Ibu Chairani Astina, M.Pd menambahkan, buah yang diharapkan dari ibadah shalat ini adalah akhlak yang baik. Sebab Allah SWT menyatakan bahwa shalat itu mencegah perbuatan keji dan munkar (QS al-Ankabut:45). Banyak akhlak yang mulia di dalam shalat. Di dalam shalat kita dididik untuk menjadi orang yang cinta kebersihan, memakai pakaian yang beradab, disiplin waktu, siap memimpin dan dipimpin, rendah hati, menjaga persatuan, menebarkan kedamaian (salâm) kepada sesama dan sebagainya.

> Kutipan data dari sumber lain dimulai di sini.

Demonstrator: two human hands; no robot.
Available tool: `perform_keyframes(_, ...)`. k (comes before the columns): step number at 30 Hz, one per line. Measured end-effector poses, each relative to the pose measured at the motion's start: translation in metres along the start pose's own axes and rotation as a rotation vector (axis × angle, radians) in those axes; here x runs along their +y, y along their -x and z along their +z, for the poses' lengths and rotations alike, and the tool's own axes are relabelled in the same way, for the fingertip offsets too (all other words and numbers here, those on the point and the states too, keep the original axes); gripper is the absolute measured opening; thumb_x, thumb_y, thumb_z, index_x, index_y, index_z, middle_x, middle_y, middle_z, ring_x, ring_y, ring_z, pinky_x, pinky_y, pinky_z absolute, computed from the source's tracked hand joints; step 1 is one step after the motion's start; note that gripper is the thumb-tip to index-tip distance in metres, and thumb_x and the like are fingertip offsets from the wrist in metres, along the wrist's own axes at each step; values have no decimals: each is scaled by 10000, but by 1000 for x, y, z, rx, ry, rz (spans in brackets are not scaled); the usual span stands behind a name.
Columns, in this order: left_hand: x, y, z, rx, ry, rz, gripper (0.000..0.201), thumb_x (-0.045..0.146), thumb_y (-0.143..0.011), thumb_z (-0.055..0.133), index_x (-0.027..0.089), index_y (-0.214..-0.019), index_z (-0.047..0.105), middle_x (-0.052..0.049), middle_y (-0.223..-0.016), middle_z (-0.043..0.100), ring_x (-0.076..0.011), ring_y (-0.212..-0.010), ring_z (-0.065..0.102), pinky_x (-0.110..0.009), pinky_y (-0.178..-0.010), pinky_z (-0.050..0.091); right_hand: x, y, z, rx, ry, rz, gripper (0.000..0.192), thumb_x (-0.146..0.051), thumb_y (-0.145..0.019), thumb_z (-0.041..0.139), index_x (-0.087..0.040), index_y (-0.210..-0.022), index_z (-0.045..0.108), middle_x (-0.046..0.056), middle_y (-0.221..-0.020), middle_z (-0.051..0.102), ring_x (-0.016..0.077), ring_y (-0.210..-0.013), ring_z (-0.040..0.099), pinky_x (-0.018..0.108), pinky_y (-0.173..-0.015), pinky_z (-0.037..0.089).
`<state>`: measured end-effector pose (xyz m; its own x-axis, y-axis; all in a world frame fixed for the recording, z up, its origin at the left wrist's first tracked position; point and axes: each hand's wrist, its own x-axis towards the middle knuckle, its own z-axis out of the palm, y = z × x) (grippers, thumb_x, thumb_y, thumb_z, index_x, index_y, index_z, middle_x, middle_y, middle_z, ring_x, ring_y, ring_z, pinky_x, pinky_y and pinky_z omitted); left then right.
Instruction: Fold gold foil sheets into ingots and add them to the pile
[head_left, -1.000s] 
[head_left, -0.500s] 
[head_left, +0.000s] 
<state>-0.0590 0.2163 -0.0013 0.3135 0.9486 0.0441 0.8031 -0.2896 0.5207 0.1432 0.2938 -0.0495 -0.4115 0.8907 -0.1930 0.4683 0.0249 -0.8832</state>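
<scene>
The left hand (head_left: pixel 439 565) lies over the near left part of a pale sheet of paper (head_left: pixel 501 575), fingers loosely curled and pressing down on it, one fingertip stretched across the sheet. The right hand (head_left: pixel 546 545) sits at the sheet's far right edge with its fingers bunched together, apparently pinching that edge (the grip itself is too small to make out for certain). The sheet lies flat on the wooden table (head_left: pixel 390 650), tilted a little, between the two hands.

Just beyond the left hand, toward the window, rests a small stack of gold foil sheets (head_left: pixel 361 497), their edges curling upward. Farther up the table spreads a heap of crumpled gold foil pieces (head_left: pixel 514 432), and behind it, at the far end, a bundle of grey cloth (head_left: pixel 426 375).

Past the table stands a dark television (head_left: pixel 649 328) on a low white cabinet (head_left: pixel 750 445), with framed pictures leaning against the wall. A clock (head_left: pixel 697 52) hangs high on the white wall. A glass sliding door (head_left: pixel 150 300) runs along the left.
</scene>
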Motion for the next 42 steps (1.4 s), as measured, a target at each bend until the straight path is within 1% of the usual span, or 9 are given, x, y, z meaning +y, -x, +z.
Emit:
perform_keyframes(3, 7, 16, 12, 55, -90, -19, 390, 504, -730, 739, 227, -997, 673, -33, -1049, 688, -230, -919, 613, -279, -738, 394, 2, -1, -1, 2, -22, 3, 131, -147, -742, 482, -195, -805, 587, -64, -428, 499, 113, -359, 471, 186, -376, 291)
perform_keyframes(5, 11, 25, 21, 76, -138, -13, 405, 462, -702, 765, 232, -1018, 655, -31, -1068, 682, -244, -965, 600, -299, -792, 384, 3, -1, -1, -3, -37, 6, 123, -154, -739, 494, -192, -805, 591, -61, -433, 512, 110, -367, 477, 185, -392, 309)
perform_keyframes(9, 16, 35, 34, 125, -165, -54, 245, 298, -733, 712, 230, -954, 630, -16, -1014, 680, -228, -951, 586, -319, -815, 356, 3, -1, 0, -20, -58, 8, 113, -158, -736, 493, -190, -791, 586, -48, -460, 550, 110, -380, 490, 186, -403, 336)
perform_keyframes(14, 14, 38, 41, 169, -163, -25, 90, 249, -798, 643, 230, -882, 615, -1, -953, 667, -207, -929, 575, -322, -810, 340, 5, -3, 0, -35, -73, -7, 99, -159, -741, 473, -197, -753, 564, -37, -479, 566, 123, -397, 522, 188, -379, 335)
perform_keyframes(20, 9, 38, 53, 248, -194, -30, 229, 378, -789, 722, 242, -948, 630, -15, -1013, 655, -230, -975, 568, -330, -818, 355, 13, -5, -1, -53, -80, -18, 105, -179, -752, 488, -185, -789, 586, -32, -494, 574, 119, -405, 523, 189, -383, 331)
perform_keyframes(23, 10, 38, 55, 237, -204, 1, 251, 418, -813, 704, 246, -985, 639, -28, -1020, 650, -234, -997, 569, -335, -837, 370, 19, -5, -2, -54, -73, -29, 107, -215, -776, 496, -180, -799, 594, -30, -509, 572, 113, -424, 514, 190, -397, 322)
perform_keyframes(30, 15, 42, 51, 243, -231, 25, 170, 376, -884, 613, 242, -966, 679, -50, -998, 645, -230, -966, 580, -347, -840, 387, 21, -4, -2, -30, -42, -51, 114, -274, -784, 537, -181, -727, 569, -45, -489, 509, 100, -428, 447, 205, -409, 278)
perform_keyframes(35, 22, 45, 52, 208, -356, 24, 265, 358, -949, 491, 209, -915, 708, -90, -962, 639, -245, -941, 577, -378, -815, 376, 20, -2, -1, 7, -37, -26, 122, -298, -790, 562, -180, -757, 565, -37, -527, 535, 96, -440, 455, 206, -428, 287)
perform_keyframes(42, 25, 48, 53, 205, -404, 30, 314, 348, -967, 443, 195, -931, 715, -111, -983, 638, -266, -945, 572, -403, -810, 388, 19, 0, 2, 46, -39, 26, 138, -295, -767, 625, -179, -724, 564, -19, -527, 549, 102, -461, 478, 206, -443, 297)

Akhlak-akhlak mulia seperti ini hanya akan muncul dari orang-orang yang telah mendirikan shalat dengan benar, istiqamah dan ikhlas.
Dan yang tidak boleh dilupakan, Isra’ Mi’raj juga memberi isyarat pentingnya menguasai ilmu pengetahuan dan teknologi. Umat Islam harus meningkatkan semangat menuntut ilmu-ilmu yang fardhu ‘ain dan fardhu kifâyah. Ilmu-ilmu syariah dan ilmu-ilmu umum. Sebab bangkitnya peradaban harus didahului bangkitnya tradisi ilmu.
“Umat Islam merindukan sosok ulama sekaligus ilmuwan seperti Ibn Haytham, al-Biruni, al-Khawarizmi dan sebagainya. Mereka semua bukan tokoh yang turun dari langit. Tapi tokoh yang lahir dari proses pendidikan yang Islami dan terintegrasi antara ilmu dan adab,” tandas Ibu Chairani Astina, M.Pd.
“Peristiwa Isra’ Mi’raj tidak akan terulang kembali. Tetapi semangat itu harus tetap menyala. Yaitu dengan memanfaatkan waktu, khususnya waktu malam dengan ilmu dan amal agar peradaban Islam bisa Mi’raj mengungguli peradaban lainnya.Wallâhu a’lam bi al-shawâb,” pungkasnya.